Clarke is a sociable man and he will have people to meet and functions to attend and friends to entertain. But if the wind blows and the squalls swirl and the rain falls, he will hope to profit from the chaos that ensues.

‘Knowing the course is a huge benefit and worth a lot of shots to me,’ he says. ‘But it is only worth a lot of shots to me if I am playing well. Of late, I have been starting to hit the ball really, really well out on tour, which has been nice. I’m starting to putt a bit better.

‘Is it beyond the realms of possibility that I could win here? No, it’s not. Is it a probability? Probably not. But if the weather was inclement, if it was blustery, could I have a really good week? Yes I could.

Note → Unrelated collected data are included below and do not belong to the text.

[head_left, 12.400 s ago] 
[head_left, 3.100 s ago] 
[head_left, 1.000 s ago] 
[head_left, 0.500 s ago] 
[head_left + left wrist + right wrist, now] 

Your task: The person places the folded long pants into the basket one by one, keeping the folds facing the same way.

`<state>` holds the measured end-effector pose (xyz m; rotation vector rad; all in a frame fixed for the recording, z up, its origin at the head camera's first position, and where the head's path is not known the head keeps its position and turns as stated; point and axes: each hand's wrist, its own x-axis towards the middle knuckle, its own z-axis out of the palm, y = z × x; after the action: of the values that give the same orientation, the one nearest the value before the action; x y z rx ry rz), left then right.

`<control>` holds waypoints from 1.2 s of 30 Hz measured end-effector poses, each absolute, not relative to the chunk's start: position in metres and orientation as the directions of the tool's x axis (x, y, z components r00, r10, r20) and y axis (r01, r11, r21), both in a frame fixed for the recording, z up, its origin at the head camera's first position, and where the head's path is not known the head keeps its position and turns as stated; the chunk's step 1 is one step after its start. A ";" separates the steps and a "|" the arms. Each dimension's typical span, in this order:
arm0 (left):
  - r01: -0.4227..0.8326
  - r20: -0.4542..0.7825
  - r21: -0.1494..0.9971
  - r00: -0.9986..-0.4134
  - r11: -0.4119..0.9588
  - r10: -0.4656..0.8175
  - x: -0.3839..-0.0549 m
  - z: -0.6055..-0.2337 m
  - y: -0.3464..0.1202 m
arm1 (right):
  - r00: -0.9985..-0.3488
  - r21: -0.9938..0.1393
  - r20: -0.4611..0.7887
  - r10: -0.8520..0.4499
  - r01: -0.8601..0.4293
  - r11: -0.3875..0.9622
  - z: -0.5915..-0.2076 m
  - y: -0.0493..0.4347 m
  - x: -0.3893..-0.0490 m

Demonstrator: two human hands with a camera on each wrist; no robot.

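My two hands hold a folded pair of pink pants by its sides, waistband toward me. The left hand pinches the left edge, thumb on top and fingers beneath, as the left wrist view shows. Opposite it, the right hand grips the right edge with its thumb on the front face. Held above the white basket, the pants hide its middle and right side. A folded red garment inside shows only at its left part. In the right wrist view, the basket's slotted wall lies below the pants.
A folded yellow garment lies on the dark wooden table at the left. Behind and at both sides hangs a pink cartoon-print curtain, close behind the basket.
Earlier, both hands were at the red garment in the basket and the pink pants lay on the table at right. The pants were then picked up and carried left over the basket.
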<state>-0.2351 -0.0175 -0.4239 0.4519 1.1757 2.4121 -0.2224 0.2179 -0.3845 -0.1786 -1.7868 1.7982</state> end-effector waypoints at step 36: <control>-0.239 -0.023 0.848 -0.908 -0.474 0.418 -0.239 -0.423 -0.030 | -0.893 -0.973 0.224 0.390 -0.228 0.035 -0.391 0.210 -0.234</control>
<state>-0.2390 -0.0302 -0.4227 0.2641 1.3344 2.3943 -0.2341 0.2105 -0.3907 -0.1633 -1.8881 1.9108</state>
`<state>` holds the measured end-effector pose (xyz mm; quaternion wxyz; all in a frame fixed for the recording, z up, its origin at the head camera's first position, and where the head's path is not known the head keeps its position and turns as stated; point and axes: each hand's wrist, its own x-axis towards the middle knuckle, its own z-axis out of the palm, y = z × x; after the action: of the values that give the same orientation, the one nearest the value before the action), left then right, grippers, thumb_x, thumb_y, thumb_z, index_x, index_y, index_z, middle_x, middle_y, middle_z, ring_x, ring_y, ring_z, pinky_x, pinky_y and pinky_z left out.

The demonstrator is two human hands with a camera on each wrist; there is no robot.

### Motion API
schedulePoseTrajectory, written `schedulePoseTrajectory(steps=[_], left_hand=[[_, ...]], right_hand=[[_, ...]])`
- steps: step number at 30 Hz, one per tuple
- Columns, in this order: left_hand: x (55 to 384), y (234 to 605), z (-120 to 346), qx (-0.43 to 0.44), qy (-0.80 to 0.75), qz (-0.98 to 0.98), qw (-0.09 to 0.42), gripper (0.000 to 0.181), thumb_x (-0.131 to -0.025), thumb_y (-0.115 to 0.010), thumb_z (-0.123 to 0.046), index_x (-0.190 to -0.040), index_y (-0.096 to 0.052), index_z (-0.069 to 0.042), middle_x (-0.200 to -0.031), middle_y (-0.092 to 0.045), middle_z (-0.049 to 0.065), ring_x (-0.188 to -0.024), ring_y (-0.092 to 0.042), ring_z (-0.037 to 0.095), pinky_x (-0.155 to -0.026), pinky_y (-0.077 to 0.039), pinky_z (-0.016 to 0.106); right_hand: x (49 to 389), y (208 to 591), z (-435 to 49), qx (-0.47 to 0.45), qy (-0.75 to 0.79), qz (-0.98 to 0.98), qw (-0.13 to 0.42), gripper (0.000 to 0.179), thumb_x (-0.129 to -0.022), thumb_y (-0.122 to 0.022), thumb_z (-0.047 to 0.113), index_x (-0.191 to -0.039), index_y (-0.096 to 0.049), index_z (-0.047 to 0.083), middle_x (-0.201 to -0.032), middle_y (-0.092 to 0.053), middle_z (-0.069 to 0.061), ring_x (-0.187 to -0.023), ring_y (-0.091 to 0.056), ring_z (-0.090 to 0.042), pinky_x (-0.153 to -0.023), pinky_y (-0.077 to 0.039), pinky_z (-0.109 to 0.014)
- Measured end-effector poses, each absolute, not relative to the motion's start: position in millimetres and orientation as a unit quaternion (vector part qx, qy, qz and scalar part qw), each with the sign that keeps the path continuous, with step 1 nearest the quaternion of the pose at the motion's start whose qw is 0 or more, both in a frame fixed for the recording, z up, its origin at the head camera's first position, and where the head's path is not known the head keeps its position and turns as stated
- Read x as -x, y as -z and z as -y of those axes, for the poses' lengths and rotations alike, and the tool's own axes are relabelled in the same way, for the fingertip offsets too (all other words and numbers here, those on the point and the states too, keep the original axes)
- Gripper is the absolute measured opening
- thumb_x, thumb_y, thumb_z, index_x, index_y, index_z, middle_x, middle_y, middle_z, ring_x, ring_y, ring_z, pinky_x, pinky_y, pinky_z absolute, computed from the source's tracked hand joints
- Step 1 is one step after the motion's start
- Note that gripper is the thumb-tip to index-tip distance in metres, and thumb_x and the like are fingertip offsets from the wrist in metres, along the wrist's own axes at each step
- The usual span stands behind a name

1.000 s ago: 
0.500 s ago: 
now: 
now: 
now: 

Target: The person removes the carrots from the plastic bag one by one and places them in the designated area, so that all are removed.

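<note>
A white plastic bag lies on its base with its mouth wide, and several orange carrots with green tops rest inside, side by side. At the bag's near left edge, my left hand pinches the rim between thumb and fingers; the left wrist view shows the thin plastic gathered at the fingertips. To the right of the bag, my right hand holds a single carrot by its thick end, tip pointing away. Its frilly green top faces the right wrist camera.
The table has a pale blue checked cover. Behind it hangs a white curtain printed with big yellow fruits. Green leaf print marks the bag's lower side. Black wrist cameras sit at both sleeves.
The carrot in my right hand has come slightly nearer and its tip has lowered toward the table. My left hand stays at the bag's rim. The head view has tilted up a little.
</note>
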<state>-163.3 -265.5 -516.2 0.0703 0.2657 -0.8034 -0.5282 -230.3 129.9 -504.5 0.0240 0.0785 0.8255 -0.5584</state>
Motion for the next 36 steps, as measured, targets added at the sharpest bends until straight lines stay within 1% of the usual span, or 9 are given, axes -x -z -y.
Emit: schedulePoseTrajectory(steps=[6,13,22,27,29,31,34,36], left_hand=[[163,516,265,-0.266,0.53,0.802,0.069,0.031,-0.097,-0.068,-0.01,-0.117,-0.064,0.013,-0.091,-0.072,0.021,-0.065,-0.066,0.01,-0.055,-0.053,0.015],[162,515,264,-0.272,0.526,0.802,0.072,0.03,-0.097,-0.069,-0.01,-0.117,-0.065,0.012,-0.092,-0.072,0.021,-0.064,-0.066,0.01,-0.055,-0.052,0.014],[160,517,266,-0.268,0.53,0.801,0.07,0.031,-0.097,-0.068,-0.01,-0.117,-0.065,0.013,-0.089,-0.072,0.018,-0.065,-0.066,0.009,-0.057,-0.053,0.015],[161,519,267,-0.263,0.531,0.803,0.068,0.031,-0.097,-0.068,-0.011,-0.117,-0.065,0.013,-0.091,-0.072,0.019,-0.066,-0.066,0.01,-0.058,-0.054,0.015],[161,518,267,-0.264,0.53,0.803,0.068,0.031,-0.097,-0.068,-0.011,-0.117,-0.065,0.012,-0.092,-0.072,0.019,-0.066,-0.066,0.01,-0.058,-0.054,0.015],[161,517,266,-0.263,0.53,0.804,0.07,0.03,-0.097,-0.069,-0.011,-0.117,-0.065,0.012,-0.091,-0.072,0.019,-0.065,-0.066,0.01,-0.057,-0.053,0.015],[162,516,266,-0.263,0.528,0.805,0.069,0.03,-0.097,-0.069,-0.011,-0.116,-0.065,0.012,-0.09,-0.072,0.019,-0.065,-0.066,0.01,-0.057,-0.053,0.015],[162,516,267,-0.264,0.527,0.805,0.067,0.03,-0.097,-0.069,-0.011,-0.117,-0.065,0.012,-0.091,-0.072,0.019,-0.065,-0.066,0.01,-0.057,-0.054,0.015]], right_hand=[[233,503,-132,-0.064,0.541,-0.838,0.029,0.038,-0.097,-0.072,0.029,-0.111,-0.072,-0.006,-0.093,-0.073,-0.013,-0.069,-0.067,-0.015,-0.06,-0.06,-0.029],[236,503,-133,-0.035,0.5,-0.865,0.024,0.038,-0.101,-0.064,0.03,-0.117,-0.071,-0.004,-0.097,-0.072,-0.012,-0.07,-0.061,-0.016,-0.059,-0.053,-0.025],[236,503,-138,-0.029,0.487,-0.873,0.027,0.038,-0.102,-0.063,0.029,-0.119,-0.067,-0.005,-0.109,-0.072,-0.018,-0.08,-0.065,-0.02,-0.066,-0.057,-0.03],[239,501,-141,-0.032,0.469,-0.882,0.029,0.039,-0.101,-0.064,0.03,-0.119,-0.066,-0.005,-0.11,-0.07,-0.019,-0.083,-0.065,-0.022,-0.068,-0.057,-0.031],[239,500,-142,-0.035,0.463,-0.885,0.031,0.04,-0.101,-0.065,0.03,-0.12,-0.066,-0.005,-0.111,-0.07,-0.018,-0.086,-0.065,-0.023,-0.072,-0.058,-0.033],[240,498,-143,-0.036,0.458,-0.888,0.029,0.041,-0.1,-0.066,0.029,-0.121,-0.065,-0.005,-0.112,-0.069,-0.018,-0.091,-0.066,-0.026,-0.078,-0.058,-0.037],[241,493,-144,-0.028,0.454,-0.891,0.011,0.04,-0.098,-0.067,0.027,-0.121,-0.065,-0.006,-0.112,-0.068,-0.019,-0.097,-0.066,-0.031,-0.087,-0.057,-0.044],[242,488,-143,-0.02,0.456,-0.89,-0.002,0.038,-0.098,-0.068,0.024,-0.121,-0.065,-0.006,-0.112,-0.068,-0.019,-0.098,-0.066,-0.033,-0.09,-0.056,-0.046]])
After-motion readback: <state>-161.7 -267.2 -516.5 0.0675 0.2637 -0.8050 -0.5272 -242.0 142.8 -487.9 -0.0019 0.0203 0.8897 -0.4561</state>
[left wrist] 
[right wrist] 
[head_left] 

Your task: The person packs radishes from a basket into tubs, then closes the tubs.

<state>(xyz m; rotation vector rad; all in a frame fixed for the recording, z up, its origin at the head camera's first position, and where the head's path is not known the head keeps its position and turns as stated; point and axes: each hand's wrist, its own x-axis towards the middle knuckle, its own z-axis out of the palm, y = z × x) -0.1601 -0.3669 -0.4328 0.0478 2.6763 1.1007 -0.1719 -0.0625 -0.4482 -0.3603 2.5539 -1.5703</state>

How good that week is I don’t know but I know I could have a really good week.

Clarke admits he may be more nervous than usual when he stands over his drive on the first tee

Clarke admits he may be more nervous than usual when he stands over his drive on the first tee

‘Links is a big leveller. Links is not about bombing it 340 or 350 yards. Links is about using the ground and making it work for you. A little bit of bad weather would obviously help me. The spectators coming would prefer to have nice weather but if we have a nice 20-25mph wind out there on the golf course, that is all you want. That is plenty. If we have one of those sort of weeks, I could have a really, really nice week.’

The Open is about the course and about the players but it is also about the town and Clarke says Portrush will be ‘rocking’, particularly the area where a group of bars and restaurants are clustered around the old harbour. ‘Every one of them, the food is off the charts,’ says Clarke.

‘You walk into the Harbour Bar and you would have a barrister, a fisherman just off the boat, someone who’s unemployed, a top surgeon. 

‘It’s a complete mixture of everything and nobody cares. The place hasn’t been painted in 30 years but the Guinness and the craic in there is just brilliant. It’s what a little old pub should be.

‘I want to feel what the vibe’s like down in the town and enjoy all that for a couple of pints as well. It’s going to be hard to get a balance, but I am going to enjoy it. If I enjoy it, I’ll probably play better.

‘The bottom line is that in 10 days or so, I am going to tee it up on one of my favourite golf courses in the world in Portrush in The Open as a past champion. It doesn’t get much better than that. 

‘The question is, are they going to put me off on the first tee shot at 6.30am? That means you’re not really supposed to do any good in the tournament. We’ll see.’